APELAÇÃO CÍVEL (198) Nº 5226724-25.2020.4.03.9999
RELATOR: Gab. 24 - DES. FED. PAULO DOMINGUES
APELANTE: TAMIRES DANIELA DOS SANTOS GOMES
Advogados do(a) APELANTE: GUSTAVO MARTIN TEIXEIRA PINTO - SP206949-N, CASSIA MARTUCCI MELILLO BERTOZO - SP211735-N, LARISSA BORETTI MORESSI - SP188752-A
APELADO: INSTITUTO NACIONAL DO SEGURO SOCIAL - INSS
EMENTA
BENEFÍCIO DE PRESTAÇÃO CONTINUADA. ASSISTÊNCIA SOCIAL. DEFICIÊNCIA/IMPEDIMENTO DE LONGO PRAZO. REQUISITO NÃO PREENCHIDO. RECURSO IMPROVIDO. SUCUMBÊNCIA RECURSAL.
1. O benefício assistencial de prestação continuada, previsto no artigo 203, V, da Constituição Federal, é devido ao portador de deficiência (§2º do artigo 20 da Lei nº 8.742/93, com a redação dada pela Lei nº 12.470/2011) ou idoso com 65 (sessenta e cinco) anos ou mais (artigo 34 da Lei nº 10.741/2003) que comprove não possuir meios de prover a própria manutenção e nem de tê-la provida por sua família.
2. Para efeito de concessão do benefício assistencial, considera-se pessoa portadora de deficiência aquela que tem impedimentos de longo prazo, no mínimo de dois anos, de natureza física, mental, intelectual ou sensorial, os quais, em interação com diversas barreiras, podem obstruir sua participação plena e efetiva na sociedade em igualdade de condições com as demais pessoas (Lei 12.470/2011, art. 3º).
3. A perícia médica judicial, apesar de reconhecer a existência de certa restrição física, concluiu que não resta caracterizada a existência de deficiência ou incapacidade para as atividades da vida diária e que lhe garanta o sustento, no sentido exigido pela legislação aplicável à matéria.
4. Sucumbência recursal.
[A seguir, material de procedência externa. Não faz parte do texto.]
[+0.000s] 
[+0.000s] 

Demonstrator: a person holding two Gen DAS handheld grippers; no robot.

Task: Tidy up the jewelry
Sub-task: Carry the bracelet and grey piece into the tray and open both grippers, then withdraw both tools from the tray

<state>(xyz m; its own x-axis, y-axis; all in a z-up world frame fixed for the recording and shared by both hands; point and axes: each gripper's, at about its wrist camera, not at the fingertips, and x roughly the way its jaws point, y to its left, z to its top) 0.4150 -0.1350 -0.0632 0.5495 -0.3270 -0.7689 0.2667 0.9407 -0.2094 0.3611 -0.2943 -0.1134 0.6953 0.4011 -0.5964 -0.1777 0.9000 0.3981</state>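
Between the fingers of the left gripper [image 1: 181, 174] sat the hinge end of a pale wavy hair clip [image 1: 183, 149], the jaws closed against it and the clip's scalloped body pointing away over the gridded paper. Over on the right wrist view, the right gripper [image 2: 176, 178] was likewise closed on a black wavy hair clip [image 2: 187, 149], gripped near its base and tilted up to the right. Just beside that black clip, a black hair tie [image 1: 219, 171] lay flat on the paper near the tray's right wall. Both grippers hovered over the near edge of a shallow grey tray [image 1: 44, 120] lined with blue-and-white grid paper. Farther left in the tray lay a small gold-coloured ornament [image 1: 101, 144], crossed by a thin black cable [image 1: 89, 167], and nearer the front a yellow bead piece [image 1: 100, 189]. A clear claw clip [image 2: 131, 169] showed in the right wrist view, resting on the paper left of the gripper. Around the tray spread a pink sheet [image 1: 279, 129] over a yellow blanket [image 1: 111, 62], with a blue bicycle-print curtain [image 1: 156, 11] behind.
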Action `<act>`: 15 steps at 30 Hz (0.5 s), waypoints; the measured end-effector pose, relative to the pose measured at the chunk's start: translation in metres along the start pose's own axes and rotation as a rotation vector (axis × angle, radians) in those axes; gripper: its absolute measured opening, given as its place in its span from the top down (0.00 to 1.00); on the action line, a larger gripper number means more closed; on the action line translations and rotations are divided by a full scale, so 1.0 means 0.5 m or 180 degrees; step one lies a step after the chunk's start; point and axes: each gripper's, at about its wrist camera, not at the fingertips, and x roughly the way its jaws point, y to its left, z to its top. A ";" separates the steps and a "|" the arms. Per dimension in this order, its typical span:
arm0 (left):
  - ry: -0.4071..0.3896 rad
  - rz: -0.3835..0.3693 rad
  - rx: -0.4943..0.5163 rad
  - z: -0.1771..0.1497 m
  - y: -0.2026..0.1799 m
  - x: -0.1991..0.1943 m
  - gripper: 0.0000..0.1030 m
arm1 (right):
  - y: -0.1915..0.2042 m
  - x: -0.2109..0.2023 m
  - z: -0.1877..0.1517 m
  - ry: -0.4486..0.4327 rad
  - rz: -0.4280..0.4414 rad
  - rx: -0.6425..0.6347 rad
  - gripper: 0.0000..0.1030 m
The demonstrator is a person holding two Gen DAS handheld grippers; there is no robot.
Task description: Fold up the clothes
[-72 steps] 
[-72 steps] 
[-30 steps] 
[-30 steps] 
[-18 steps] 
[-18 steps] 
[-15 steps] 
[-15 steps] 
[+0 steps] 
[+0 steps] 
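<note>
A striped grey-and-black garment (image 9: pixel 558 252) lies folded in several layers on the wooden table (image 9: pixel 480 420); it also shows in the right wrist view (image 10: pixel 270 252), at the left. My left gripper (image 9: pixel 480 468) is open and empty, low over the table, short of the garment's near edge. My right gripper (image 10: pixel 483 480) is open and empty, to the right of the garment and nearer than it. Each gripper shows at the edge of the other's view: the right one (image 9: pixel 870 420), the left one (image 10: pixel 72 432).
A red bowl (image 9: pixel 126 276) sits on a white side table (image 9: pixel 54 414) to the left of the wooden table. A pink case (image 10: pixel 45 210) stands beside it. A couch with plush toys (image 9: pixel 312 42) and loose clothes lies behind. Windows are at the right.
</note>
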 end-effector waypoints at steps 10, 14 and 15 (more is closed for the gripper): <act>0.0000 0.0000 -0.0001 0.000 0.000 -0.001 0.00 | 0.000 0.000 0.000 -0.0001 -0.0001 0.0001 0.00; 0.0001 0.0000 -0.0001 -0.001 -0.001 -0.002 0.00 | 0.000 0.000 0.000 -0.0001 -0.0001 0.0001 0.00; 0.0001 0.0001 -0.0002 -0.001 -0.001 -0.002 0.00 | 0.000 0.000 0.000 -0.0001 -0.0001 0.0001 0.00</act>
Honorários de advogado fixados em 2% do valor da causa. Artigo 85, §11, Código de Processo Civil/2015. Exigibilidade condicionada à hipótese prevista no § 3º do artigo 98 do Código de Processo Civil/2015.
5. Apelação da parte autora não provida.
ACÓRDÃO
Vistos e relatados estes autos em que são partes as acima indicadas, a Sétima Turma, por unanimidade, decidiu negar provimento à apelação da parte autora, nos termos do relatório e voto que ficam fazendo parte integrante do presente julgado.